Not sure why you keep saying that, only 1958 and 1967 rank highly among pre-1970 summers there. Please try fact checking yourself.
And 2025 was the 8th warmest JJA on record at OLM, the 7th warmest at PDX, the 5th warmest at SLE, and the 4th warmest at EUG. It obviously got more impressive the further south you went, but it was a super warm summer by any stretch and warmer than all but three of OLM's pre-2013 summers (1958, 1967, 2004).
I also include September because it illustrates my point that 2025 was yet another top tier warm season stretch for our region by any remotely reasonable definition. Obviously having a very warm September enhances that perception for us, especially when it's tagged onto an already very warm JJA. I think it would be really unreasonable to not acknowledge that.
OLM list here below:
And here are EUG's 15 warmest in case you're interested (which it would appear you're not since you never address their numbers which generally pace very similarly to PDX's). 3 of their 4 warmest summers have occurred since 2021.

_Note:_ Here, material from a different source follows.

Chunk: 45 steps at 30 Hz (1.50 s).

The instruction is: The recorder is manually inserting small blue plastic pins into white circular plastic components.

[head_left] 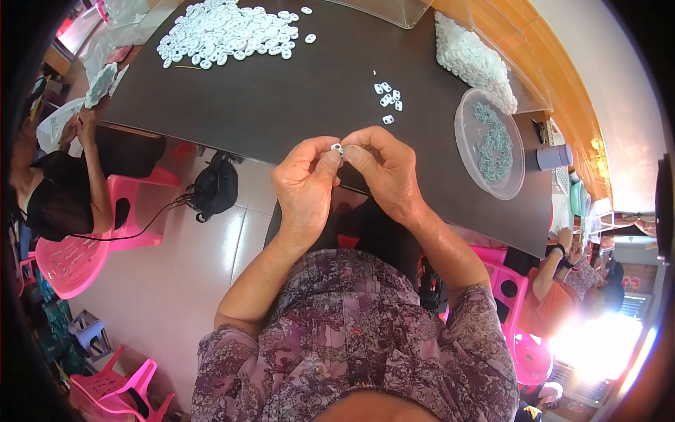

You can try to throw out trivial details to invalidate, deflect, downplay, whatever. But we have this same conversation every year and every year it gets a little emptier to try to diminish what those of us in the region have actually experienced in the last decade and change. It's a dramatically different warm season climate.
Even a "favored" more rural and maritime spot like OLM has already seen over 2 degrees of summer warming since 2012, after seeing 0.7 degrees of warming in the 7 decades prior to that. That's a staggering rate of change.